» **DATA EXTRACT**

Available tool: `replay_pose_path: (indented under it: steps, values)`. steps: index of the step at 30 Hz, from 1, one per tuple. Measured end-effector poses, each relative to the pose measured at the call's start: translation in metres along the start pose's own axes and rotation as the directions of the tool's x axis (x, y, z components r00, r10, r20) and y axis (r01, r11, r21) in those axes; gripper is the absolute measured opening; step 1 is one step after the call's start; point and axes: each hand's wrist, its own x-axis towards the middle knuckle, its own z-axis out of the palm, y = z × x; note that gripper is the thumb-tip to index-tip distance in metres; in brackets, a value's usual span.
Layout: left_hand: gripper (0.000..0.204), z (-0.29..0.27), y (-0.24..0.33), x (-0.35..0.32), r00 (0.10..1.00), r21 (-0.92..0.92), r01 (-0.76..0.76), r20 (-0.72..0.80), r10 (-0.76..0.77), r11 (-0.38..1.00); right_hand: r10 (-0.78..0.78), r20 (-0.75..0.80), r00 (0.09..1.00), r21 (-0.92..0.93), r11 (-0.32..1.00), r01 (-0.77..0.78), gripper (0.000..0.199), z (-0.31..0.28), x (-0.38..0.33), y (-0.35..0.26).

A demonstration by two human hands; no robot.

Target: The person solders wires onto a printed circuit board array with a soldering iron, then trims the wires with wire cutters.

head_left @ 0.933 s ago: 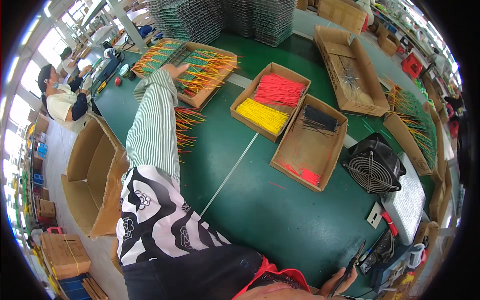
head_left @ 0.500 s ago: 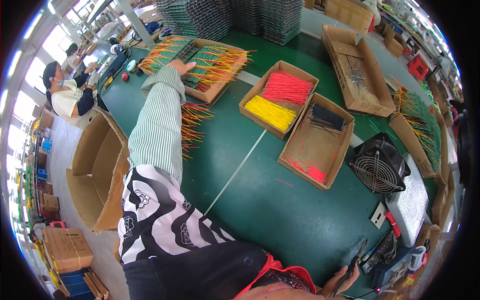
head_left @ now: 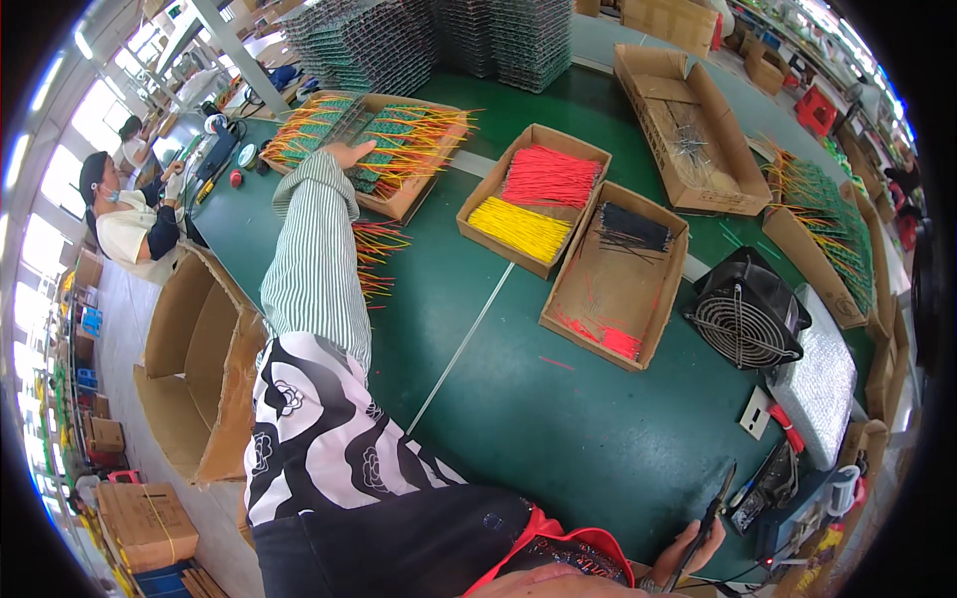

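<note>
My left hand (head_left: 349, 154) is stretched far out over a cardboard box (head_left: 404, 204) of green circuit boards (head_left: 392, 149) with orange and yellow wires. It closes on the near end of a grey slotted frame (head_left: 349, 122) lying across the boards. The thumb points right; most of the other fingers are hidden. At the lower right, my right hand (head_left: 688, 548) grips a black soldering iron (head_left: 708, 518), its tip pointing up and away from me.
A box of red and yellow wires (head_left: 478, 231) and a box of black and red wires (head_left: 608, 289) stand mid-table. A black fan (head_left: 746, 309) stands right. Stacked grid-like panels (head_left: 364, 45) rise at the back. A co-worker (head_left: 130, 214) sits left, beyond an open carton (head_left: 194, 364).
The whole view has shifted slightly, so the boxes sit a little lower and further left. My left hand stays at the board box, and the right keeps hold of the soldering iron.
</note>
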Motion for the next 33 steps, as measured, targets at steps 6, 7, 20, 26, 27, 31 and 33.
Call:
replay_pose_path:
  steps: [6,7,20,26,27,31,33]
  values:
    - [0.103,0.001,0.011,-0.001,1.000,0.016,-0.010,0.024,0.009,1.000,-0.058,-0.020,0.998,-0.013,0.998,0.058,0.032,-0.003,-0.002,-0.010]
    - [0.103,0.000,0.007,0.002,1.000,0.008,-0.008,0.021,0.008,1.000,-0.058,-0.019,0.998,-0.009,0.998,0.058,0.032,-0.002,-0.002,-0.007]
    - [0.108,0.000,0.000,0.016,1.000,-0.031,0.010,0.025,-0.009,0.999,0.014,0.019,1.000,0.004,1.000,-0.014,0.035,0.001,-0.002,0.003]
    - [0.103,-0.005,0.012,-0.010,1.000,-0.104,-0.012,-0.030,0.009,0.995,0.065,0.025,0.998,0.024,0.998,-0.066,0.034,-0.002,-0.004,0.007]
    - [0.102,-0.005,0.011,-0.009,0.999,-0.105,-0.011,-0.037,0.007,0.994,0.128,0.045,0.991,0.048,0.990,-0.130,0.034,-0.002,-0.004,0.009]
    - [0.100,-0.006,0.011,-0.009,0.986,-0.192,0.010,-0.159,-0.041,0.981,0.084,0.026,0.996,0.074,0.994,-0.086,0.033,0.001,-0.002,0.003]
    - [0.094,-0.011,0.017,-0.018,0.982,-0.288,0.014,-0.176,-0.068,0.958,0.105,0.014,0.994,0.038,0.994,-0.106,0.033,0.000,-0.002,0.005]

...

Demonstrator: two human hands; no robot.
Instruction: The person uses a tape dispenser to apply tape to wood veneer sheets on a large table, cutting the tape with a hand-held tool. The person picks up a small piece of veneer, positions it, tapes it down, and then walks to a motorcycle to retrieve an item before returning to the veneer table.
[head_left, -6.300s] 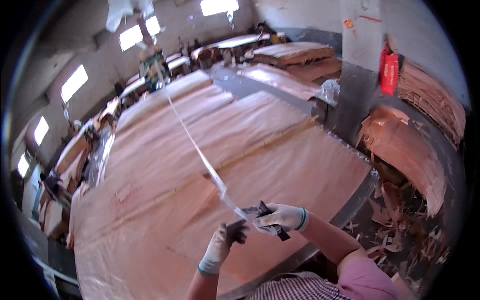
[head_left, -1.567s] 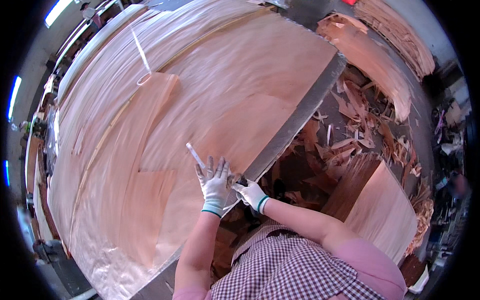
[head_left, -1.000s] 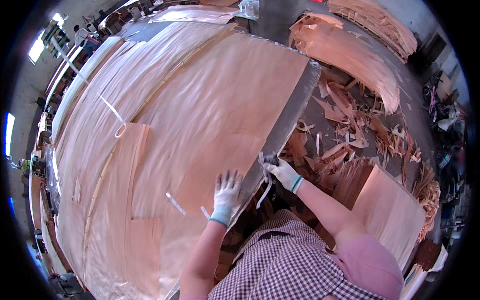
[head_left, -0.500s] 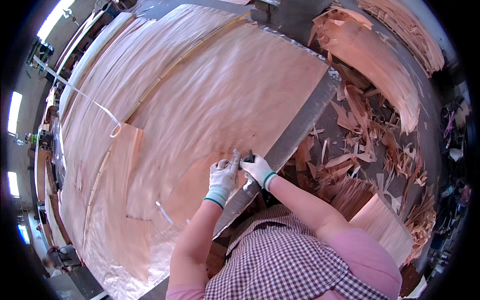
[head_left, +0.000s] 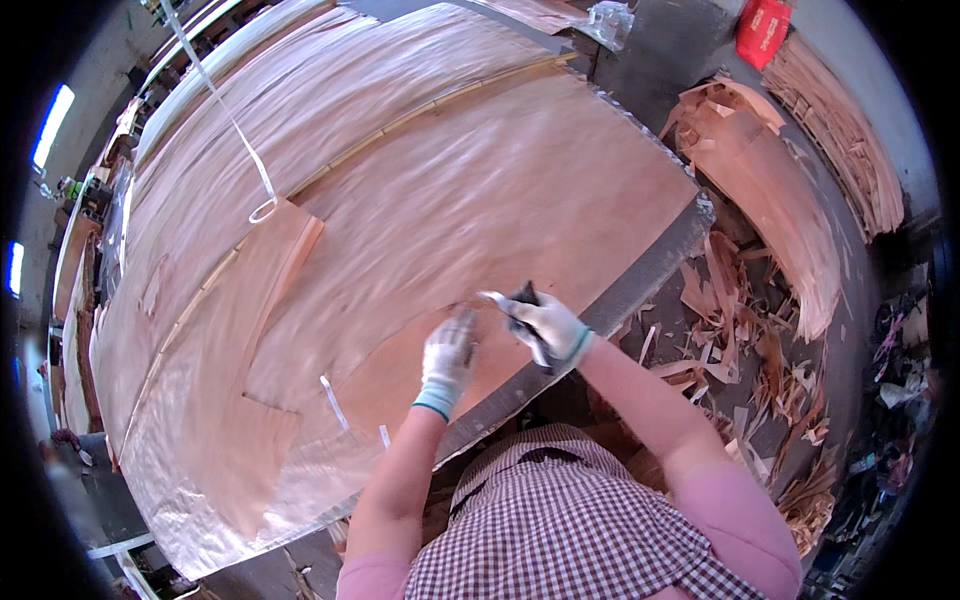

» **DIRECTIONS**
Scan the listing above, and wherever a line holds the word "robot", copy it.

» **ANSWER SPACE**
A demonstration by two human hands; no robot.
Demonstrator: two human hands; no robot.

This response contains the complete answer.